Task directions: Would you return, word for word, the lines of the data below from the line with "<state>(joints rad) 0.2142" through the line with "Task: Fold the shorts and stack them", and no others?

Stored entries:

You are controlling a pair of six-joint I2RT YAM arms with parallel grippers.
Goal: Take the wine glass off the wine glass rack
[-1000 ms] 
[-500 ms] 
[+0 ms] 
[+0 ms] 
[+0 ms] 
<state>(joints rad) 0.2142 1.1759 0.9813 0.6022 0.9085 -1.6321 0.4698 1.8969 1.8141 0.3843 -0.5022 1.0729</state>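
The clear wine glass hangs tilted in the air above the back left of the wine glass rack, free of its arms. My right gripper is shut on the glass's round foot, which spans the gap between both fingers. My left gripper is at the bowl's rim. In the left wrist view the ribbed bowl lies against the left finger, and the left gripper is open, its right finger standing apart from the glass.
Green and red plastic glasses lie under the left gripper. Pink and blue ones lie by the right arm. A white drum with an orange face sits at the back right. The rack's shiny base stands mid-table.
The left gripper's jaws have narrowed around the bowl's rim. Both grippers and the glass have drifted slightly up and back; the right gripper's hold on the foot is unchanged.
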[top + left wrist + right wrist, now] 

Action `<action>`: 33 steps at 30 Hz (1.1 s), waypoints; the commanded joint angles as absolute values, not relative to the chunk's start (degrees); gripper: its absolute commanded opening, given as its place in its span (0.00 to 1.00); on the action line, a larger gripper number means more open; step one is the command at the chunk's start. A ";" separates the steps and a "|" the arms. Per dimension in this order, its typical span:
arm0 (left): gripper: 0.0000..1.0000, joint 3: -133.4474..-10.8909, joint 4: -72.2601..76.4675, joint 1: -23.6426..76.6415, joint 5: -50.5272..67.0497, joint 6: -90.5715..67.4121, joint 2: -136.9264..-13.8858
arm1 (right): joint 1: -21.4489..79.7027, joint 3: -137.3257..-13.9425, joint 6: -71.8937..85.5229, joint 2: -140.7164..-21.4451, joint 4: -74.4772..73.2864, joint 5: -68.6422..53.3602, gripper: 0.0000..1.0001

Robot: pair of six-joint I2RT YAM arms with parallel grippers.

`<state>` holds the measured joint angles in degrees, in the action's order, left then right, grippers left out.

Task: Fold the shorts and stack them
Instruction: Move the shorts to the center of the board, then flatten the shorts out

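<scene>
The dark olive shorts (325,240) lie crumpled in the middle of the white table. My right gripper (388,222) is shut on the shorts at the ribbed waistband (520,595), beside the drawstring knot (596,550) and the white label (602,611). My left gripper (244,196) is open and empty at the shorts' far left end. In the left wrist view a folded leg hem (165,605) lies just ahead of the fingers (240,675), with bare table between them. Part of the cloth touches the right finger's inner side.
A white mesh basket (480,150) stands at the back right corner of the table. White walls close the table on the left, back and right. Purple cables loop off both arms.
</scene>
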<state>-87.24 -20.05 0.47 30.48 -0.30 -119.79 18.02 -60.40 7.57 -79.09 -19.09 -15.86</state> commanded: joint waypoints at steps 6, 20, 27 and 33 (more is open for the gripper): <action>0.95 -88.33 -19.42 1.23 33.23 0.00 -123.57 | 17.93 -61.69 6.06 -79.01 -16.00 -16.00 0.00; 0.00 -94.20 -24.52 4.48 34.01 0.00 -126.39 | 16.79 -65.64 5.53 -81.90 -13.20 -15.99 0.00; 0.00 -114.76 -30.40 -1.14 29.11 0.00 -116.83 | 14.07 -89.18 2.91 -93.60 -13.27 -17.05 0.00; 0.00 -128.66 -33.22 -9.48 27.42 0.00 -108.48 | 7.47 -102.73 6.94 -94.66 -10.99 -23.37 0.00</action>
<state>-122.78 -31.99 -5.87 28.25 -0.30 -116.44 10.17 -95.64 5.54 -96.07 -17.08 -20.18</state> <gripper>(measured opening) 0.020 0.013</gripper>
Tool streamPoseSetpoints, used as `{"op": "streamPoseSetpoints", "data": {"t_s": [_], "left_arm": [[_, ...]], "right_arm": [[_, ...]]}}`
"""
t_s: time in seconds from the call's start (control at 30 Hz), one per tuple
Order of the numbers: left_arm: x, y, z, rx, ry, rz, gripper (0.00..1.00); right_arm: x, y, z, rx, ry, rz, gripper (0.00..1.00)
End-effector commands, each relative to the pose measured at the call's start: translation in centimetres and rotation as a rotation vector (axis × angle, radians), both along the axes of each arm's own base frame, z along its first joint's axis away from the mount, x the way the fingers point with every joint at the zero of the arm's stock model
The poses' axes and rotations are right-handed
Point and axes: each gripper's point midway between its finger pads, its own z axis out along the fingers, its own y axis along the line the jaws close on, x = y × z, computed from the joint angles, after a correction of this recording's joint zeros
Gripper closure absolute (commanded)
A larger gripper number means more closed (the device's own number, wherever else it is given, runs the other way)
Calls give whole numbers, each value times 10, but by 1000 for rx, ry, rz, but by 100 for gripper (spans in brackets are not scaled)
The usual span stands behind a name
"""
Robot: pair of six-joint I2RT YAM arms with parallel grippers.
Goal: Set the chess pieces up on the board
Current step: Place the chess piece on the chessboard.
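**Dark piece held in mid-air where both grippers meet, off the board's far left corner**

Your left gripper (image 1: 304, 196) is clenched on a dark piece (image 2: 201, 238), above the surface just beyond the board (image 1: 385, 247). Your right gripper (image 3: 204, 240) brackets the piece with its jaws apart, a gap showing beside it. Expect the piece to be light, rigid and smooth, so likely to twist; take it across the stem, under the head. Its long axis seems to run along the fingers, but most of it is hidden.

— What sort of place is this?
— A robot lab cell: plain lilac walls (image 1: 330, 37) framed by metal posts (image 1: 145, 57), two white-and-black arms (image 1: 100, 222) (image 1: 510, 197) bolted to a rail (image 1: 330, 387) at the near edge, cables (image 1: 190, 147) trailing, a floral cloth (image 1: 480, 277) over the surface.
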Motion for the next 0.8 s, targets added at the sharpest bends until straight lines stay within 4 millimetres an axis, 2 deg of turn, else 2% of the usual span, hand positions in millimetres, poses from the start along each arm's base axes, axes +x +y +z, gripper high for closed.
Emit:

Task response:
<state>(joints rad) 0.2142 1.1759 0.9813 0.6022 0.9085 -1.6321 0.4698 1.8969 1.8141 0.3843 -0.5022 1.0729</state>
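The clear wine glass hangs tilted in the air above the back left of the wine glass rack, free of its arms. My right gripper is shut on the glass's round foot, which spans the gap between both fingers. My left gripper is at the bowl's rim. In the left wrist view the ribbed bowl lies against the left finger, and the left gripper is open, its right finger standing apart from the glass.
Green and red plastic glasses lie under the left gripper. Pink and blue ones lie by the right arm. A white drum with an orange face sits at the back right. The rack's shiny base stands mid-table.
The left gripper's jaws have narrowed around the bowl's rim. Both grippers and the glass have drifted slightly up and back; the right gripper's hold on the foot is unchanged.
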[top + left wrist + right wrist, now] 

Action `<action>`: 33 steps at 30 Hz (1.1 s), waypoints; the commanded joint angles as absolute values, not relative to the chunk's start (degrees); gripper: its absolute commanded opening, given as its place in its span (0.00 to 1.00); on the action line, a larger gripper number means more open; step one is the command at the chunk's start. A ";" separates the steps and a "|" the arms. Per dimension in this order, its typical span:
arm0 (left): gripper: 0.0000..1.0000, joint 3: -133.4474..-10.8909, joint 4: -72.2601..76.4675, joint 1: -23.6426..76.6415, joint 5: -50.5272..67.0497, joint 6: -90.5715..67.4121, joint 2: -136.9264..-13.8858
arm1 (right): joint 1: -21.4489..79.7027, joint 3: -137.3257..-13.9425, joint 6: -71.8937..85.5229, joint 2: -140.7164..-21.4451, joint 4: -74.4772..73.2864, joint 5: -68.6422..53.3602, gripper: 0.0000..1.0001

Robot: pair of six-joint I2RT YAM arms with parallel grippers.

`<state>` holds the measured joint angles in degrees, in the action's order, left then right, grippers left out.

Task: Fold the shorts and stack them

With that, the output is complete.